Burundi: Journalist Jean Bigirimana missing 1,500 days

Spokespersons available to take media interviews

Today, the International Day of the Disappeared, marks 1,500 days since Burundi journalist Jean Bigirimana went missing, allegedly after being arrested by the country’s National Intelligence Service. Jean has not been seen or heard from since 22 July 2016, and his wife Godeberthe Hakizimana and two young sons are still waiting for answers.

“More than four years after Jean Bigirimana’s enforced disappearance, the Burundian government’s failure to account for him is an affront to the principles of truth, justice and accountability,” said Deprose Muchena, Amnesty International’s Director for East and Southern Africa.

“The agony of Jean Bigirimana’s family is unimaginable. President Ndayishimiye’s government must end the practice of enforced disappearances immediately, and fully investigate and, where there is sufficient evidence of criminal responsibility, prosecute perpetrators of enforced disappearances. Families have the right to know the truth about the fate of their loved ones.”

Until his disappearance, Jean Bigirimana, who had studied law at university, pursued his passion for journalism at the Iwacu Press Group, one of Burundi’s last remaining independent media organizations.

He was among a few journalists who defied the intimidation and harassment that forced many media workers to flee Burundi in the aftermath of the failed coup of 13 May 2015. The coup attempt followed late President Pierre Nkurunziza’s decision to run for a controversial third term in office.

Jean Bigirimana was last seen on 22 July 2016 in Bugarama, Muramvya province, some 45km from the capital Bujumbura. Witnesses reported that he was taken by people believed to be members of Burundi’s National Intelligence Service (Service National de Renseignement – SNR). On that day, one of Jean’s colleagues at Iwacu newspaper received an anonymous call alerting him to the arrest.

Jean Bigirimana’s colleagues at Iwacu immediately started searching for him. When they received information about a sighting of two bodies, they scoured the area with the National Independent Human Rights Commission (CNIDH) and the police. Two bodies were discovered in an advanced state of decomposition, but Godeberthe Hakizimana was able to confirm that neither was her husband’s. The bodies were never identified.

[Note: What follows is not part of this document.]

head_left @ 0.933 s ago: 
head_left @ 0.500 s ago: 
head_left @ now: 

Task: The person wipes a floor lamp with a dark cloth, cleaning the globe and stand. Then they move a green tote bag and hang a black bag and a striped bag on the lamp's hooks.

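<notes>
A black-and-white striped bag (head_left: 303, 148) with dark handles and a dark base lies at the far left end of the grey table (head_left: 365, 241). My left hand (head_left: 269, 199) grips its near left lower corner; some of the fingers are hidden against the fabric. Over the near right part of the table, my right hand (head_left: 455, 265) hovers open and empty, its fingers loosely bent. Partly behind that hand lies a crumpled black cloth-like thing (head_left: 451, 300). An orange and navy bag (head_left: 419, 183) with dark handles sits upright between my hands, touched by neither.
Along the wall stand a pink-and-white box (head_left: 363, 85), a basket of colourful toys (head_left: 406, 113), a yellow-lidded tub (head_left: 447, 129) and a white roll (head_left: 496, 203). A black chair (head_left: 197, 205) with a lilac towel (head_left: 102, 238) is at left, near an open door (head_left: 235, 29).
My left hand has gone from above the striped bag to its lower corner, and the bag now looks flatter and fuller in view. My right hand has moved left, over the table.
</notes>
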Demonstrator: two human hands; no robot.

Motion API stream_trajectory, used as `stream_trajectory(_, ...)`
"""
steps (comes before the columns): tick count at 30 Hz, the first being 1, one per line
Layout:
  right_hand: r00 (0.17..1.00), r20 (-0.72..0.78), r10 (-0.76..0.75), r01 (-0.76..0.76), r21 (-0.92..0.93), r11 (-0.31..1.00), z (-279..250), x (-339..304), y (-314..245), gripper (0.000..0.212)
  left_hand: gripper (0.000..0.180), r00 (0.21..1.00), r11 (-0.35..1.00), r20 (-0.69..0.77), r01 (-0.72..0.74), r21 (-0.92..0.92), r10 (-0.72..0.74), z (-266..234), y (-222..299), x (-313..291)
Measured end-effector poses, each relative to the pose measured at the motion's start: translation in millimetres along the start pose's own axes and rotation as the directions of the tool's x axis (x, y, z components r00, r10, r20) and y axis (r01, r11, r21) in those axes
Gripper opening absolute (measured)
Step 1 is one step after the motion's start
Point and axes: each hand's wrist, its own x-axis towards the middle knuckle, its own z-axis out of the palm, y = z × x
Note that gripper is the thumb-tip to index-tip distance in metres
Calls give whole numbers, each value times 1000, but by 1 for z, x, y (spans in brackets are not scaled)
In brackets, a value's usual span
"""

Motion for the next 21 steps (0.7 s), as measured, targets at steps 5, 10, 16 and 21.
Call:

Godeberthe Hakizimana’s efforts to find her husband have been met with hostility; in June 2017, she found a note with death threats in front of her home. Although she reported the matter to the police, there was never any follow-up. Like so many other families of people who have disappeared, Jean Bigirimana’s wife and children have suffered both material consequences and emotional distress while they maintain their hope for answers.

“The Burundian government should ratify and implement the International Convention for the Protection of All Persons from Enforced Disappearance as a first step towards rebuilding trust with the families of victims and their wider communities,” said Deprose Muchena.

“We will continue to fight for truth along with Jean Bigirimana’s family, until they get the answers they deserve.”

The UN Commission of Inquiry on Burundi in its September 2019 report documented “numerous disappearances”, expressing “deep concern” about the frequency of such disappearances.